■ **Exercise prompt**: Lines to return, exactly: from the line with "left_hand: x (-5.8" to the line with "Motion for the" in the entries below, both included.

─── Material for this task ───

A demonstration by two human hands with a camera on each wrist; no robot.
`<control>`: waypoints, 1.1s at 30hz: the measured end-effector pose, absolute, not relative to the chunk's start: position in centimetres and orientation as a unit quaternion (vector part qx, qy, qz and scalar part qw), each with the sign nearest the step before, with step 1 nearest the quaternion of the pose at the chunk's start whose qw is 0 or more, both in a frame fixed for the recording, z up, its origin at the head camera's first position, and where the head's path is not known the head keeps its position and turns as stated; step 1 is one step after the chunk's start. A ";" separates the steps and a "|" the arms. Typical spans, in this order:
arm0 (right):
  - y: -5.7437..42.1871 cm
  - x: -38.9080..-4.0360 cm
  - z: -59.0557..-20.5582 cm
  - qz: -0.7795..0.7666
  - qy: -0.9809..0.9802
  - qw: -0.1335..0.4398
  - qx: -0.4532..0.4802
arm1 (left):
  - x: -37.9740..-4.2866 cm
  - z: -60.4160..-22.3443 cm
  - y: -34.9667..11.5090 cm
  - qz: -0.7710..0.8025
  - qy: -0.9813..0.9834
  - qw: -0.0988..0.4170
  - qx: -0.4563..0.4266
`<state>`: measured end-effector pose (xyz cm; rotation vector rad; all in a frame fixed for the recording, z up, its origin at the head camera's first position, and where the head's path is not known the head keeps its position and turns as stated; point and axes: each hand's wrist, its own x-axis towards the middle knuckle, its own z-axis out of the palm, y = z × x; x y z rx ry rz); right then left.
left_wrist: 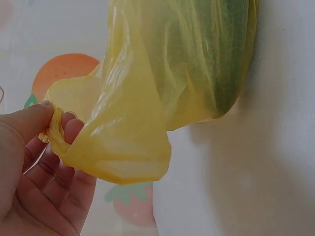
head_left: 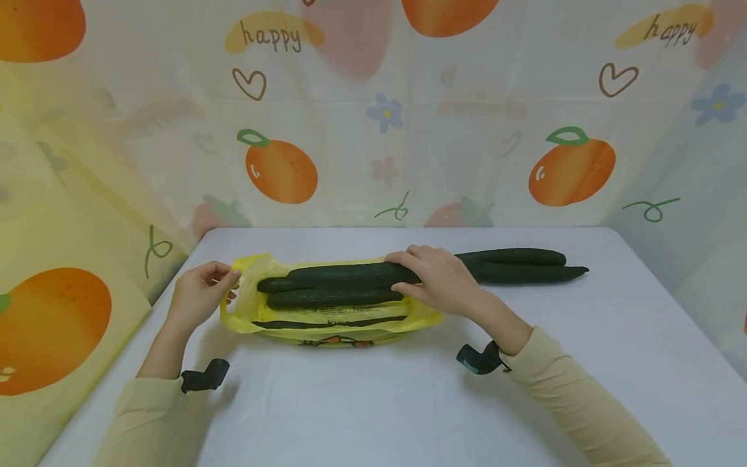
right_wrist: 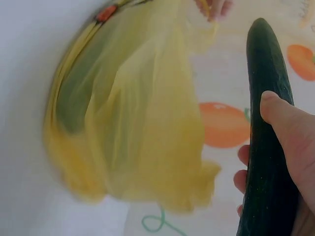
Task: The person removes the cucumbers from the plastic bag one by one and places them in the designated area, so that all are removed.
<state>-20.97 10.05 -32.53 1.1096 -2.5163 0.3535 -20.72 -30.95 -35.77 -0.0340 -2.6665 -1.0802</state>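
A yellow plastic bag [head_left: 379,335] lies on its side with its mouth spread wide. My left hand [head_left: 198,292] pinches the bag's left handle between thumb and fingers, pulling it taut; the left wrist view shows the gathered film [left_wrist: 59,135] in that grip. My right hand [head_left: 440,275] grips a dark green cucumber [head_left: 344,275] from above, thumb along its near side. This cucumber lies lengthwise over the bag's mouth. Below it, other cucumbers [head_left: 327,298] rest inside the bag. Through the yellow film in the left wrist view, a cucumber [left_wrist: 206,59] shows faintly.
Two more cucumbers [head_left: 533,273] lie side by side on the white table [head_left: 379,402], right of the bag and behind my right hand. A fruit-printed cloth [head_left: 350,130] hangs behind and beside the table. Each wrist carries a small black camera [head_left: 205,376].
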 end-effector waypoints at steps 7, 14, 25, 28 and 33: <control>12.4 -21.7 -32.7 0.117 -0.895 0.198 0.383 | -20.6 -35.6 -30.8 -0.378 -0.917 0.125 -0.008; 14.7 -21.9 -33.2 0.121 -0.895 0.216 0.372 | -20.6 -35.5 -30.8 -0.375 -0.919 0.123 -0.005; 18.4 -22.3 -34.2 0.131 -0.896 0.243 0.349 | -20.7 -35.3 -30.5 -0.384 -0.915 0.124 -0.010; 19.5 -22.4 -34.3 0.136 -0.897 0.245 0.343 | -20.7 -35.2 -30.5 -0.385 -0.915 0.123 -0.010; 21.2 -22.5 -34.4 0.147 -0.904 0.236 0.325 | -20.8 -35.1 -30.6 -0.384 -0.915 0.122 -0.011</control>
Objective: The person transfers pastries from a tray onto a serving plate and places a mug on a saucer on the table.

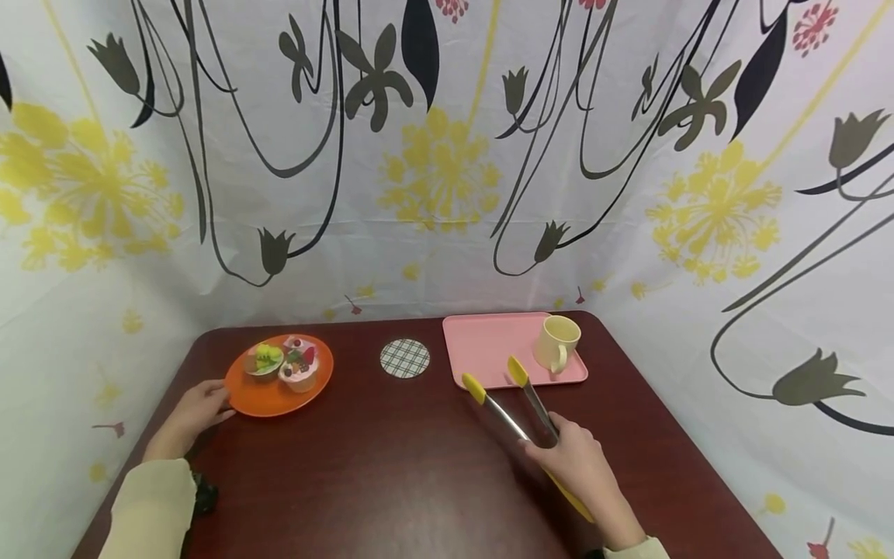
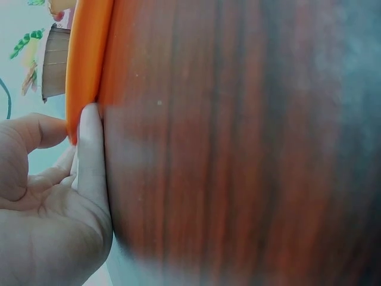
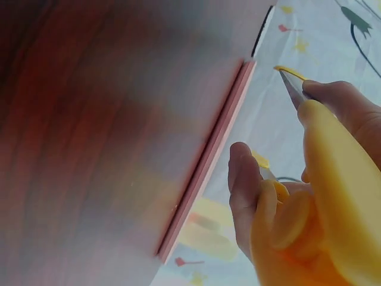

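Observation:
At the table's left, my left hand (image 1: 198,415) pinches the near-left rim of an orange plate (image 1: 261,397). In the left wrist view, the thumb lies at the plate's (image 2: 86,65) upper side and a finger reaches under its edge. The plate carries toy cupcakes: one with green fruit (image 1: 264,361), one with pink cream and berries (image 1: 299,373), and another partly hidden behind. My right hand (image 1: 578,462) grips metal tongs (image 1: 504,417) with yellow tips and handles. The tongs' arms are spread, their tips by the front edge of a pink tray (image 1: 489,345).
A pale yellow mug (image 1: 559,339) stands on the tray's right part. Between plate and tray lies a round checked coaster (image 1: 405,358). The dark red-brown table (image 1: 391,473) has patterned cloth (image 1: 447,264) hanging behind it and along both sides.

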`<state>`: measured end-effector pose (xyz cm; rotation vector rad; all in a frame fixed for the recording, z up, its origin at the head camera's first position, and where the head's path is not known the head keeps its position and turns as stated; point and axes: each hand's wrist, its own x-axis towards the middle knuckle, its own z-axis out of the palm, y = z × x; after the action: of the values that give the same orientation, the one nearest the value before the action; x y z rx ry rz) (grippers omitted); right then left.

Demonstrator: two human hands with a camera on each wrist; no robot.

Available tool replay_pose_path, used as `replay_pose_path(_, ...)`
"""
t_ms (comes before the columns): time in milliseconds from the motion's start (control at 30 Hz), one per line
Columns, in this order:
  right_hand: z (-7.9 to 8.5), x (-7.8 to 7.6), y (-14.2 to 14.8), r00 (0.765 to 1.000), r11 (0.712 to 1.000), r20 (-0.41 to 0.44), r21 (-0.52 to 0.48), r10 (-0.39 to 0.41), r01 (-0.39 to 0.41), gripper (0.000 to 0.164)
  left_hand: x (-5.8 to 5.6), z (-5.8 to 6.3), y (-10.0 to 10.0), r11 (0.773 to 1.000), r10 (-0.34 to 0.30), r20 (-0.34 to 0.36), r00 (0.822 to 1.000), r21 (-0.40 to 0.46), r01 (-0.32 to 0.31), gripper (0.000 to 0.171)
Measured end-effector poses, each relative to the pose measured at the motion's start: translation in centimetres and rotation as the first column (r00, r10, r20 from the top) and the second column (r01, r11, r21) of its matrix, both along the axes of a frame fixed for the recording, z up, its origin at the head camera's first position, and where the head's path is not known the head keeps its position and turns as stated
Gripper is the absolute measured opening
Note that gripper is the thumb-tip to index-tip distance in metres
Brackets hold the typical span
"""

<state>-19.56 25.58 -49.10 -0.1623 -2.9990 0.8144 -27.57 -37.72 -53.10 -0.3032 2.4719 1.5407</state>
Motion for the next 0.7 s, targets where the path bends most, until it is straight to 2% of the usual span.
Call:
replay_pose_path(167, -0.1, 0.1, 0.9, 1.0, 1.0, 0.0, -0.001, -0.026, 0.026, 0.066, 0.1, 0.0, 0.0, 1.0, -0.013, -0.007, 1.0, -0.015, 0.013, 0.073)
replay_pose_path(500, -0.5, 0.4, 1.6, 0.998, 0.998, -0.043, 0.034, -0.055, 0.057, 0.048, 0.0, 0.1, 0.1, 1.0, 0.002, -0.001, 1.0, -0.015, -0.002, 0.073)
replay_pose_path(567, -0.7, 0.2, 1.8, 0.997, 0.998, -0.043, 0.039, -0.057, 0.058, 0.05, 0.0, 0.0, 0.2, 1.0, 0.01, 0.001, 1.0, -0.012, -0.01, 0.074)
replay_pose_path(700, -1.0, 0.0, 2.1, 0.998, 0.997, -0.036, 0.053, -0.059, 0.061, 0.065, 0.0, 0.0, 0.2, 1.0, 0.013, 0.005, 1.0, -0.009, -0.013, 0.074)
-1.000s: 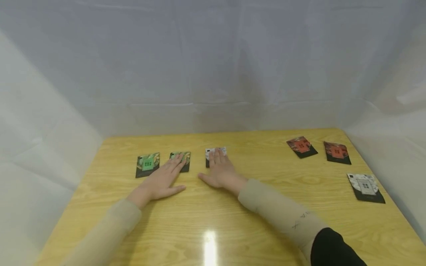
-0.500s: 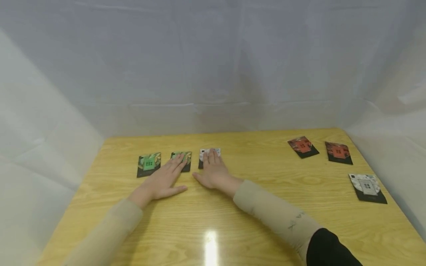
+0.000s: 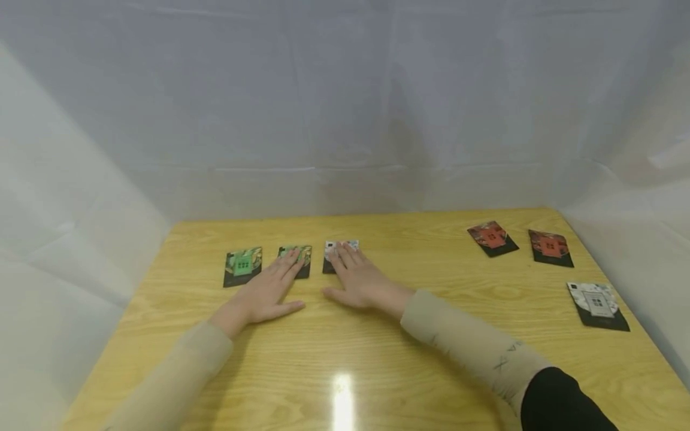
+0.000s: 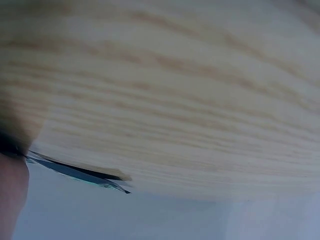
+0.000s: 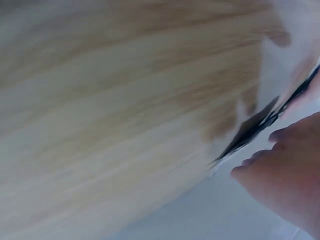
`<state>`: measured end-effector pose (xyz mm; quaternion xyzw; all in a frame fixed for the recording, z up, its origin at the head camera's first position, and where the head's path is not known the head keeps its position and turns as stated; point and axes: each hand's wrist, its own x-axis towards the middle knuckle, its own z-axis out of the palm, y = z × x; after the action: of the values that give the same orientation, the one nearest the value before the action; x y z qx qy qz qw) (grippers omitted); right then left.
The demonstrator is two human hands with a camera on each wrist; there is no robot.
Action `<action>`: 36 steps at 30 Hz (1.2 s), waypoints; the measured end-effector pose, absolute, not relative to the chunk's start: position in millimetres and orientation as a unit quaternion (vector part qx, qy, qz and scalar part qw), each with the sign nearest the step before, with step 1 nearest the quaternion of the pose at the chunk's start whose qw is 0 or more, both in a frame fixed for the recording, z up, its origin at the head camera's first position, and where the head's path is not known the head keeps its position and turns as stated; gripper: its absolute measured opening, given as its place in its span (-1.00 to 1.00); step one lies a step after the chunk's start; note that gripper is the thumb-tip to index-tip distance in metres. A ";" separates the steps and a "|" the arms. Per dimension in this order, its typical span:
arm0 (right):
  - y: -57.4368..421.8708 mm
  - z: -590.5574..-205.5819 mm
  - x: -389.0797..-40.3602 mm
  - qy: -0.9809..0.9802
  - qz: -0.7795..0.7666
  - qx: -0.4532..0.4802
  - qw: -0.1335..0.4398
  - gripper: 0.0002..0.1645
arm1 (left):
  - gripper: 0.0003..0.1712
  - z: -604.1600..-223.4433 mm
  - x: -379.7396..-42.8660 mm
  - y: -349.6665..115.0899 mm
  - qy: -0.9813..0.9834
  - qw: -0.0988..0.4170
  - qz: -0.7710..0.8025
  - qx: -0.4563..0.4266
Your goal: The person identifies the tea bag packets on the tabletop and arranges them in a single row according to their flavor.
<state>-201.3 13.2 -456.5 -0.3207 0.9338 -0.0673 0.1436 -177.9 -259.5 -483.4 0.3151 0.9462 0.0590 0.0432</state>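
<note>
My left hand (image 3: 264,293) lies with straight fingers across a green-labelled flat packet (image 3: 305,268), covering much of it. Another green packet (image 3: 242,264) is just left of those fingertips. To the right, my right hand (image 3: 362,282) touches a white-labelled packet (image 3: 327,264) with extended fingertips, thumb spread towards the left hand. These packets have dark lower parts and form a rough row with gaps between. In the left wrist view a packet's thin edge (image 4: 80,172) shows beside a bit of skin. In the right wrist view a dark packet edge (image 5: 255,127) slants near my fingers.
At the right of the wooden table (image 3: 431,263) lie two red-labelled packets, a tilted one (image 3: 492,237) and one beside it (image 3: 550,246). Nearer the right edge is another white packet (image 3: 598,304). White sheeting (image 3: 356,108) stands behind and at both sides.
The right hand slid the white packet left, closer to the green one, then shifted slightly back to the right while the packet stayed. The left hand kept its place.
</note>
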 end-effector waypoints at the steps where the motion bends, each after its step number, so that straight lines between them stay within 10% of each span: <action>1: 15.5 -456.6 -201.8 0.931 -0.063 -0.330 0.143 0.08 | 0.13 -483.5 -177.8 -259.4 0.946 0.044 0.059 0.314; 36: 30.2 -438.8 -195.5 0.920 -0.064 -0.366 0.127 0.06 | 0.13 -485.7 -175.3 -257.9 0.949 0.043 0.058 0.307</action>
<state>-195.5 30.2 -438.8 -0.3663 0.9196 -0.0644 0.1266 -175.3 -257.9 -485.7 0.3072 0.9489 0.0584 0.0431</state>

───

■ **Solution to the exercise**:
  left_hand: x (-5.8 to 5.6), z (-5.8 to 6.3), y (-10.0 to 10.0), r11 (0.773 to 1.000), r10 (-0.34 to 0.30), r20 (-0.34 to 0.36), r00 (0.822 to 1.000), r21 (-0.40 to 0.46), r01 (-0.32 to 0.31), gripper (0.000 to 0.171)
Measured end-effector poses, each relative to the pose measured at the motion's start: translation in centimetres and rotation as the first column (r00, r10, r20 from the top) and the second column (r01, r11, r21) of its matrix, both along the axes of a frame fixed for the recording, z up, its origin at the head camera's first position, and where the head's path is not known the head keeps its position and turns as stated
Gripper is the absolute measured opening
Note that gripper is the thumb-tip to index-tip distance in metres
Brackets hold the typical span
"""

<state>-19.56 25.58 -49.10 -0.1623 -2.9990 0.8144 -27.57 -37.72 -53.10 -0.3032 2.4719 1.5407</state>
Motion for the next 0.7 s, targets where the path bends most, until it is straight to 2% of the usual span.

Work on this exercise is done.